Exercise directions
Would you restate all the data that follows, word for word?

Records to process
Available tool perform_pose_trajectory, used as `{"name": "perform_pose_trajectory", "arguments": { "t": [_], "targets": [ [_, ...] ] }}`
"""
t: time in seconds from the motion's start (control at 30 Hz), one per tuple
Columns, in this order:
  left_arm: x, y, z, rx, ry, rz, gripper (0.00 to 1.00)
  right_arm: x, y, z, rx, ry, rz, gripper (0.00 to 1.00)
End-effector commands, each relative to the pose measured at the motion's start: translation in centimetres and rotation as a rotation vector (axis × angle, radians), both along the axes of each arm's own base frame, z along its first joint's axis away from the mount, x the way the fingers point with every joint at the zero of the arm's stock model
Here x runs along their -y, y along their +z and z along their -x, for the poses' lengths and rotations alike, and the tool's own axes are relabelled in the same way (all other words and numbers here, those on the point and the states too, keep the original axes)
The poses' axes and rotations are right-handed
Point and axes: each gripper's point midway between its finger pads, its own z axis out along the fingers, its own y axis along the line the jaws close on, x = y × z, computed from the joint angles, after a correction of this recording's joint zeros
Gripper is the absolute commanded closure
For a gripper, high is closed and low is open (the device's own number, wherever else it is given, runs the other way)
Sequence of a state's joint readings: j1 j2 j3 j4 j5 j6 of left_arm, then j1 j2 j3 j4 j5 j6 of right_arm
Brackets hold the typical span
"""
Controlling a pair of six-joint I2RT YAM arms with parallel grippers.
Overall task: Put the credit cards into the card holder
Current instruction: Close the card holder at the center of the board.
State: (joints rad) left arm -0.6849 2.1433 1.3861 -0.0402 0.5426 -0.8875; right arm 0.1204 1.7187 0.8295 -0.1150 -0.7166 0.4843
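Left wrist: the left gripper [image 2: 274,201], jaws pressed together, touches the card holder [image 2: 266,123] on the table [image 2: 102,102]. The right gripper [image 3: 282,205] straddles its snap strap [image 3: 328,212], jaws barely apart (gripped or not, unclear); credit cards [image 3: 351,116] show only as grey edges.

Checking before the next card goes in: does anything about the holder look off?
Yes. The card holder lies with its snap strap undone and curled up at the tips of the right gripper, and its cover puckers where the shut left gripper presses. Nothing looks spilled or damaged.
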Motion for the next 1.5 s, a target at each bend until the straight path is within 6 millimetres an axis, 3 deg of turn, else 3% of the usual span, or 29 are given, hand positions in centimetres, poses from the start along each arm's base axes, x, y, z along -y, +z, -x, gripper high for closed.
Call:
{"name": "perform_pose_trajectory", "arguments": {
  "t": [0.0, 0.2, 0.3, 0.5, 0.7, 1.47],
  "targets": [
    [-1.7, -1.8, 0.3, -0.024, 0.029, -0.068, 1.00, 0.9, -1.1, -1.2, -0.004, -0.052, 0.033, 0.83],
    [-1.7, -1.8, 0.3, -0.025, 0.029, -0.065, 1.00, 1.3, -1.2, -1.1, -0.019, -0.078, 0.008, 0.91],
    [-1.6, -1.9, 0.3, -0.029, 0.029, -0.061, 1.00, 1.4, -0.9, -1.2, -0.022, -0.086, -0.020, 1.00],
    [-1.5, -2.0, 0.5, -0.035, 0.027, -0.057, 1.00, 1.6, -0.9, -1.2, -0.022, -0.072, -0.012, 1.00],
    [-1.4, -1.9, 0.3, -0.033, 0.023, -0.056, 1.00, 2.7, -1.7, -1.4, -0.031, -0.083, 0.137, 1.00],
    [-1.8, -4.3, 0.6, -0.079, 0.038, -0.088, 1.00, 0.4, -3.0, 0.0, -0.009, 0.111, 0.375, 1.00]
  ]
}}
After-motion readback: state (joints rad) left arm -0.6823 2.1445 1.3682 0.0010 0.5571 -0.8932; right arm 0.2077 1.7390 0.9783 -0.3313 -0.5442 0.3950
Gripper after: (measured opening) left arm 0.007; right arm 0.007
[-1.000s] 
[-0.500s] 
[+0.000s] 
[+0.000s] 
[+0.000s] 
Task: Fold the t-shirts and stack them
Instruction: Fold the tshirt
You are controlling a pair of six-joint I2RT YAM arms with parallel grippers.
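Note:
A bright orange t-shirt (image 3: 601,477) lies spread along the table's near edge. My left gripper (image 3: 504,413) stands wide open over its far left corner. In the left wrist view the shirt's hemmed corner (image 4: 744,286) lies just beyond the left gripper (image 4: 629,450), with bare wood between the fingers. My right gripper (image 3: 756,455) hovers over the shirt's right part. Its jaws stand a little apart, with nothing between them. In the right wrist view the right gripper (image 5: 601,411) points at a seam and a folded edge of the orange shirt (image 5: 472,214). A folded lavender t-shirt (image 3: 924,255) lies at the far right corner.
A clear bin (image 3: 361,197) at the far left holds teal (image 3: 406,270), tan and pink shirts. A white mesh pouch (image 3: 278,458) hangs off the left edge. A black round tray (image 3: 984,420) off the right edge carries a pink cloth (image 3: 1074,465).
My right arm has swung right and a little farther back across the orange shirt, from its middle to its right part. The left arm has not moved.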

Written solution
Available tool perform_pose_trajectory, used as `{"name": "perform_pose_trajectory", "arguments": { "t": [_], "targets": [ [_, ...] ] }}`
"""
t: time in seconds from the motion's start (control at 30 Hz), one per tuple
Columns, in this order:
  left_arm: x, y, z, rx, ry, rz, gripper (0.00 to 1.00)
  right_arm: x, y, z, rx, ry, rz, gripper (0.00 to 1.00)
End-effector commands, each relative to the pose measured at the motion's start: translation in centimetres and rotation as a rotation vector (axis × angle, radians), both along the axes of each arm's own base frame, z along its first joint's axis away from the mount, x the way the fingers point with every joint at the zero of the arm's stock model
Here x runs along their -y, y along their +z and z along their -x, for the poses' lengths and rotations alike, and the tool's own axes are relabelled in the same way (all other words and numbers here, those on the point and the states too, keep the original axes)
The poses' axes and rotations are right-handed
Point and axes: each gripper's point midway between its finger pads, its own z axis out along the fingers, its own y axis along the line the jaws close on, x = y × z, computed from the joint angles, after a correction of this recording's joint zeros
Gripper is the absolute commanded closure
For a gripper, high is closed and low is open (the device's own number, wherever else it is given, runs the other way)
Sequence of a state's joint readings: j1 j2 j3 j4 j5 j6 of left_arm, then j1 j2 j3 j4 j5 j6 of right_arm
Brackets hold the typical span
"""
Controlling a pair of six-joint I2RT YAM arms with parallel grippers.
Overall task: Put the credit cards into the card holder
Current instruction: Close the card holder at the center of the board.
State: (joints rad) left arm -0.6849 2.1433 1.3861 -0.0402 0.5426 -0.8875; right arm 0.1204 1.7187 0.8295 -0.1150 -0.7166 0.4843
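Left wrist: the left gripper [image 2: 274,201], jaws pressed together, touches the card holder [image 2: 266,123] on the table [image 2: 102,102]. The right gripper [image 3: 282,205] straddles its snap strap [image 3: 328,212], jaws barely apart (gripped or not, unclear); credit cards [image 3: 351,116] show only as grey edges.

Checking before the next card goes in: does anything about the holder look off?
Yes. The card holder lies with its snap strap undone and curled up at the tips of the right gripper, and its cover puckers where the shut left gripper presses. Nothing looks spilled or damaged.
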Motion for the next 1.5 s, a target at each bend until the straight path is within 6 millimetres an axis, 3 deg of turn, else 3% of the usual span, or 29 are given, hand positions in centimetres, poses from the start along each arm's base axes, x, y, z along -y, +z, -x, gripper high for closed.
Call:
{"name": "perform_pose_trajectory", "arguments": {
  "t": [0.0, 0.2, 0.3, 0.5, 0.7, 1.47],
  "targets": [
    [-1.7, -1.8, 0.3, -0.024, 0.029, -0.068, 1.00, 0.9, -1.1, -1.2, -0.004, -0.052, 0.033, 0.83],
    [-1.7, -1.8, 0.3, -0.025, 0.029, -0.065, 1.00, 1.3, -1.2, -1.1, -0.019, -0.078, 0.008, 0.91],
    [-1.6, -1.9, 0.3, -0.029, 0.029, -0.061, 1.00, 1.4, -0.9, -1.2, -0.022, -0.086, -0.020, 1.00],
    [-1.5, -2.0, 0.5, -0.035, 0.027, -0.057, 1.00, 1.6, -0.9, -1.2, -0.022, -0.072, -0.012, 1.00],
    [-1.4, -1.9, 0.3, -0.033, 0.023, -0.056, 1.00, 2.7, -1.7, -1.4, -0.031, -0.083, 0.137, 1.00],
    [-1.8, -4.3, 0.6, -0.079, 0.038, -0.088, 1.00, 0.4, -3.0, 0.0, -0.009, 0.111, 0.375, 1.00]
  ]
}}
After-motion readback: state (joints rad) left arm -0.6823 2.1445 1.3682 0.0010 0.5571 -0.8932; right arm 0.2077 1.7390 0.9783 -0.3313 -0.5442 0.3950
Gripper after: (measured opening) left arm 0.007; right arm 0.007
[-1.000s] 
[-0.500s] 
[+0.000s] 
[+0.000s] 
[+0.000s] 
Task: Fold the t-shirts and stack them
Instruction: Fold the tshirt
You are controlling a pair of six-joint I2RT YAM arms with parallel grippers.
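Note:
A bright orange t-shirt (image 3: 601,477) lies spread along the table's near edge. My left gripper (image 3: 504,413) stands wide open over its far left corner. In the left wrist view the shirt's hemmed corner (image 4: 744,286) lies just beyond the left gripper (image 4: 629,450), with bare wood between the fingers. My right gripper (image 3: 756,455) hovers over the shirt's right part. Its jaws stand a little apart, with nothing between them. In the right wrist view the right gripper (image 5: 601,411) points at a seam and a folded edge of the orange shirt (image 5: 472,214). A folded lavender t-shirt (image 3: 924,255) lies at the far right corner.
A clear bin (image 3: 361,197) at the far left holds teal (image 3: 406,270), tan and pink shirts. A white mesh pouch (image 3: 278,458) hangs off the left edge. A black round tray (image 3: 984,420) off the right edge carries a pink cloth (image 3: 1074,465).
My right arm has swung right and a little farther back across the orange shirt, from its middle to its right part. The left arm has not moved.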

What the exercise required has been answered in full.